- **Task requirements**: Please filter the entries for the word "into" and copy every line that has it.

- **Data entries**:
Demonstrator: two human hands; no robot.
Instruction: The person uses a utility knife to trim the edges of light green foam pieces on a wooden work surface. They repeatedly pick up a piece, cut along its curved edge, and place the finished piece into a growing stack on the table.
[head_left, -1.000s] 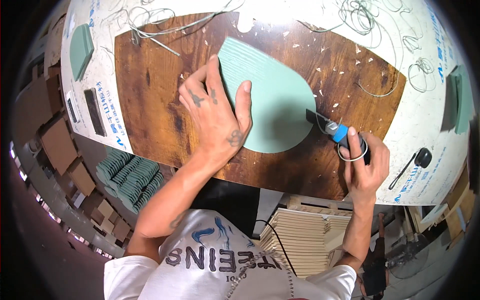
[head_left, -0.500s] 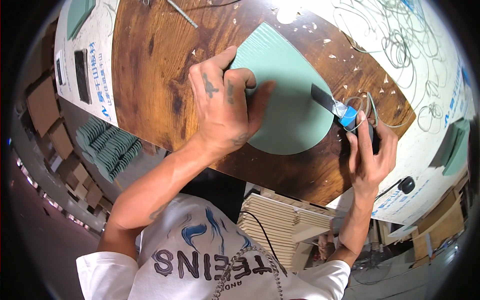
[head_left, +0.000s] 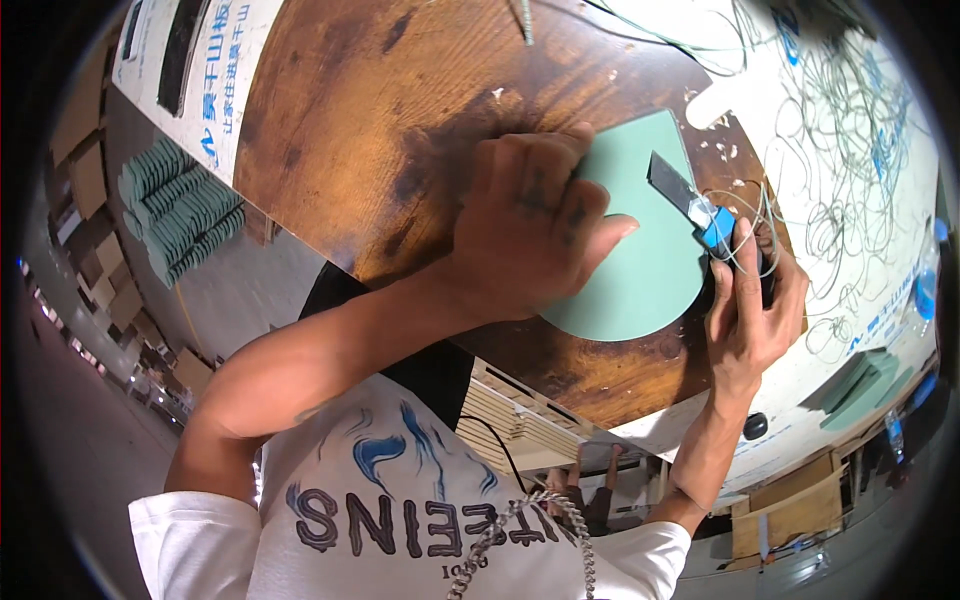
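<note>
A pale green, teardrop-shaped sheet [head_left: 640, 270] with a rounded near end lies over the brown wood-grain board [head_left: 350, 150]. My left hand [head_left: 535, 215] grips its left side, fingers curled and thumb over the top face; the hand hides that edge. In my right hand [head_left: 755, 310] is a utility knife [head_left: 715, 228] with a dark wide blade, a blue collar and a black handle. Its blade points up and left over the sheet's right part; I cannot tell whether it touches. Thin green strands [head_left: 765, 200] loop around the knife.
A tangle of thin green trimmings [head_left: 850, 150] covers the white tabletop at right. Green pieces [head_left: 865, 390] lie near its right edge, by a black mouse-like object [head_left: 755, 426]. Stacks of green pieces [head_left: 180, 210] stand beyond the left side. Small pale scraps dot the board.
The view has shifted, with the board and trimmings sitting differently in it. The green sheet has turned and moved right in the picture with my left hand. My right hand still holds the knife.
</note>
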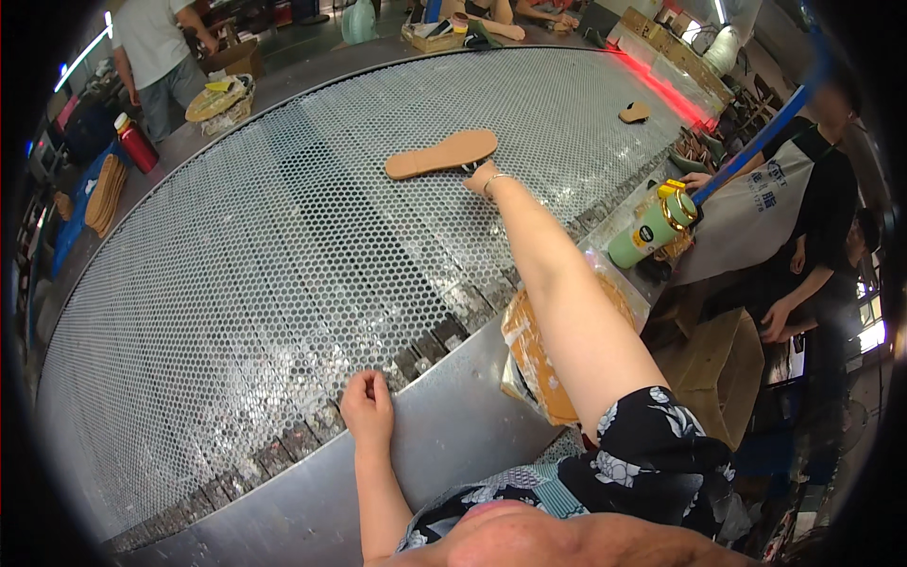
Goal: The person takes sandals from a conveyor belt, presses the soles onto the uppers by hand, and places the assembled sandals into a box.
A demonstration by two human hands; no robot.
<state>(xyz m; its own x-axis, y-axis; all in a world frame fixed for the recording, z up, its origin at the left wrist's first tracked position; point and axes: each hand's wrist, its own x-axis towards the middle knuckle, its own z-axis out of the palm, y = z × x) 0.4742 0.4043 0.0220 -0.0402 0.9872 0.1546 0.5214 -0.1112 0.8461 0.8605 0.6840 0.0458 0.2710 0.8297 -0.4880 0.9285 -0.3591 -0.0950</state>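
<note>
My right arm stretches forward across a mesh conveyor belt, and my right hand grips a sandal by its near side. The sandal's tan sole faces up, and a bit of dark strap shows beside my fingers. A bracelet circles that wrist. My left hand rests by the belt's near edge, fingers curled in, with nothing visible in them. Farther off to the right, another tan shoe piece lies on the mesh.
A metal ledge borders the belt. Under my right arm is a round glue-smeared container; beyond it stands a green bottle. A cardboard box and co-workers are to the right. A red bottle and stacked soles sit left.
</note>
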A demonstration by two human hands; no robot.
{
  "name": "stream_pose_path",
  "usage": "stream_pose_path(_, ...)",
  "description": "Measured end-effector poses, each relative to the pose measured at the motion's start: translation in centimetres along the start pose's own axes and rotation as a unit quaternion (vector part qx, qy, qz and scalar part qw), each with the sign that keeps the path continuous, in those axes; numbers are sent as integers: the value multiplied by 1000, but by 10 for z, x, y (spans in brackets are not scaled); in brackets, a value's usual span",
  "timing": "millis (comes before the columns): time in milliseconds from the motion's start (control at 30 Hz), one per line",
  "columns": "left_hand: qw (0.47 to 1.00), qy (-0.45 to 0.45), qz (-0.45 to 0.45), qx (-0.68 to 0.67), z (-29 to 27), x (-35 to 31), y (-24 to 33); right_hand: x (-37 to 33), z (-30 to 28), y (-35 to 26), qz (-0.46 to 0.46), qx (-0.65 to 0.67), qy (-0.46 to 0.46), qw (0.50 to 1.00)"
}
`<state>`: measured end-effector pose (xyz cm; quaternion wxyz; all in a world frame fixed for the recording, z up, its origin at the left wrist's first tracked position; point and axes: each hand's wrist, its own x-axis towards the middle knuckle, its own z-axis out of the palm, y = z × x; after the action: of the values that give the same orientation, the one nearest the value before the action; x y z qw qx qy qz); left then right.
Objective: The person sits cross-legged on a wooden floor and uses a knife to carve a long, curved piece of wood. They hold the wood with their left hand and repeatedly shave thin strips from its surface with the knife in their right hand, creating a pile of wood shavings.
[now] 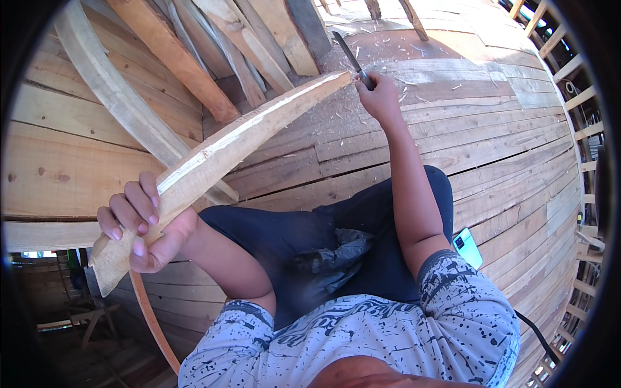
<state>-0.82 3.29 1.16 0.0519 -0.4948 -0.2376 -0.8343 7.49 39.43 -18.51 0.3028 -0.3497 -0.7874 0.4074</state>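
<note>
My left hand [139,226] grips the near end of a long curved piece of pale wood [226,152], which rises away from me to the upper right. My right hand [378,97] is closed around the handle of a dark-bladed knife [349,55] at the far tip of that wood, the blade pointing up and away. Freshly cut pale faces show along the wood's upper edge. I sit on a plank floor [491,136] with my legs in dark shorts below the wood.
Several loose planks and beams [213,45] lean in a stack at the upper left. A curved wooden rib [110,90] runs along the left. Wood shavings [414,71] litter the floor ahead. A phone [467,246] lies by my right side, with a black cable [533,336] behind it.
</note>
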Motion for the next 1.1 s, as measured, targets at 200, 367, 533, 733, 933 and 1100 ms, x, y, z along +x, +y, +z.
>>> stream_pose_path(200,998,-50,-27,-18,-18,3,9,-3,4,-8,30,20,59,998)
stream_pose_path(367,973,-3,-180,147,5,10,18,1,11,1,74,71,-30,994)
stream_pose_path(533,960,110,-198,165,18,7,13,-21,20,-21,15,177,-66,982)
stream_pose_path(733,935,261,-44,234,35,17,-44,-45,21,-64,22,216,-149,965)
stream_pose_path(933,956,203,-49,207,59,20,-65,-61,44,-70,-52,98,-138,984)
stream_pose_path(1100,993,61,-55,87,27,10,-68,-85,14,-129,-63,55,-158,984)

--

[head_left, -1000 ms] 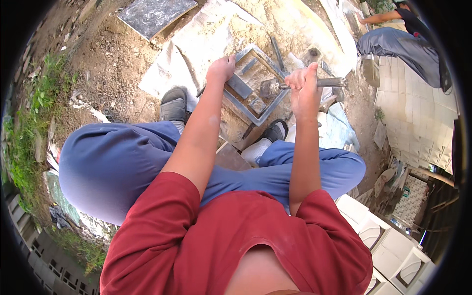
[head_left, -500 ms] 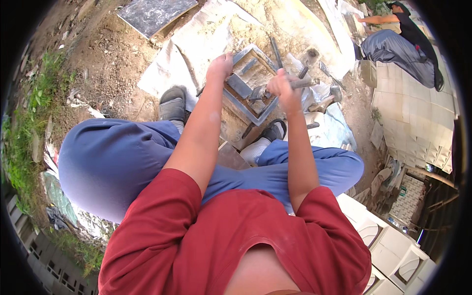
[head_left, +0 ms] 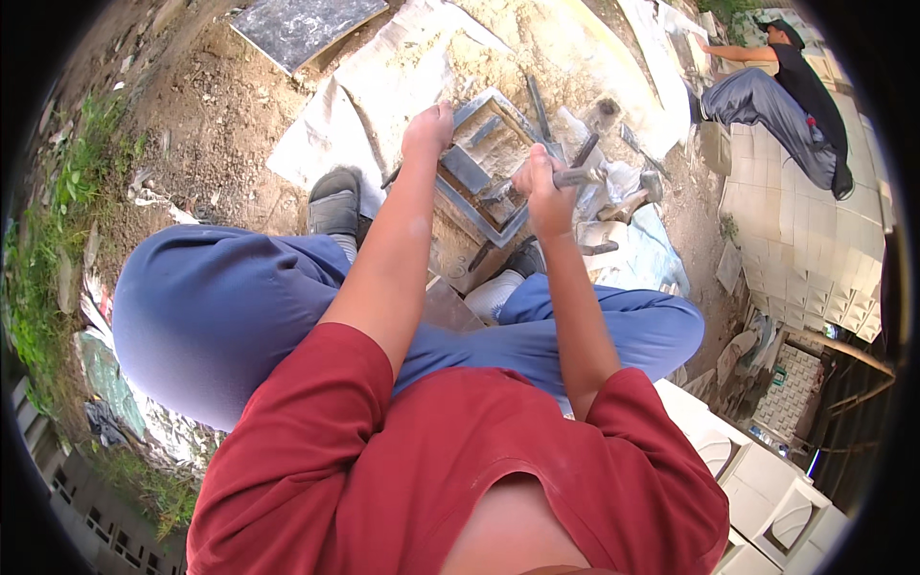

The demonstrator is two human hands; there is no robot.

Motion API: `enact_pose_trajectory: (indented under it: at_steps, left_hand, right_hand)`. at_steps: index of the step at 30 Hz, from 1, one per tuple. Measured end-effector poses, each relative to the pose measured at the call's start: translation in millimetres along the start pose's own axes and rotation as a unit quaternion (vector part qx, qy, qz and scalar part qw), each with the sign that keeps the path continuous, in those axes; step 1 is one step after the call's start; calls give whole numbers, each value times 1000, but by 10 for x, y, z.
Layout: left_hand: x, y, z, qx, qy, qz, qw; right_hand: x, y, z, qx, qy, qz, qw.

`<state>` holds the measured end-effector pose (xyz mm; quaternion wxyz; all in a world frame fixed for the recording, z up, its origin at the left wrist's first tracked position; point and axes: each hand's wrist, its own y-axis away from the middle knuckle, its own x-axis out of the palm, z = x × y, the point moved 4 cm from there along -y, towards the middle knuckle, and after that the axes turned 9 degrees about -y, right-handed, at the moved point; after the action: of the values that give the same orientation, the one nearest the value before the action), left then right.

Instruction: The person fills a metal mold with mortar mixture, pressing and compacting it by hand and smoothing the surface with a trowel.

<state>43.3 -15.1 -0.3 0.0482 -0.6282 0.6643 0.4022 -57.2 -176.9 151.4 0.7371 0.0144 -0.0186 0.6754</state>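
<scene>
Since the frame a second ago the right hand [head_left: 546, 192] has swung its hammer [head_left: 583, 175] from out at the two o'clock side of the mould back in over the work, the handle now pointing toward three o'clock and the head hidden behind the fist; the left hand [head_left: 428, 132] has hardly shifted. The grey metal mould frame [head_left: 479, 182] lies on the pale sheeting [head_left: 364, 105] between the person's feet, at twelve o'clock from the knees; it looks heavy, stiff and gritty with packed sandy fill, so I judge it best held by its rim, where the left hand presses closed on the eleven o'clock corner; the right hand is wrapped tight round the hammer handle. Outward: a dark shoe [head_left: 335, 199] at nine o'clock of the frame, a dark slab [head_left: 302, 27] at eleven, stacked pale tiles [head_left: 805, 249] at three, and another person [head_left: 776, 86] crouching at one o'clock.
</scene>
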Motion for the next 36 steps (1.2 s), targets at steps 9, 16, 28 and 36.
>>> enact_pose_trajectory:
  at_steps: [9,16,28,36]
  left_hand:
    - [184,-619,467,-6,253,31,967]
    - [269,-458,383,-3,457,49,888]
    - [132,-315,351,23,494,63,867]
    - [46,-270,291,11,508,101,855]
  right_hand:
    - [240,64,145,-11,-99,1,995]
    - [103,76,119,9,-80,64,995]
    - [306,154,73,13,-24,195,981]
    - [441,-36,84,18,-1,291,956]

- **Answer area**:
Instruction: The person uses a utility knife to trim the edges of light green foam pieces on a wooden work surface. They repeatedly pick up a piece, cut along its curved edge, and place the finished piece into a growing stack on the table.
Goal: The person takes sandals from a conveyor belt, presses the soles onto the uppers by hand, and places the assembled sandals into a box.

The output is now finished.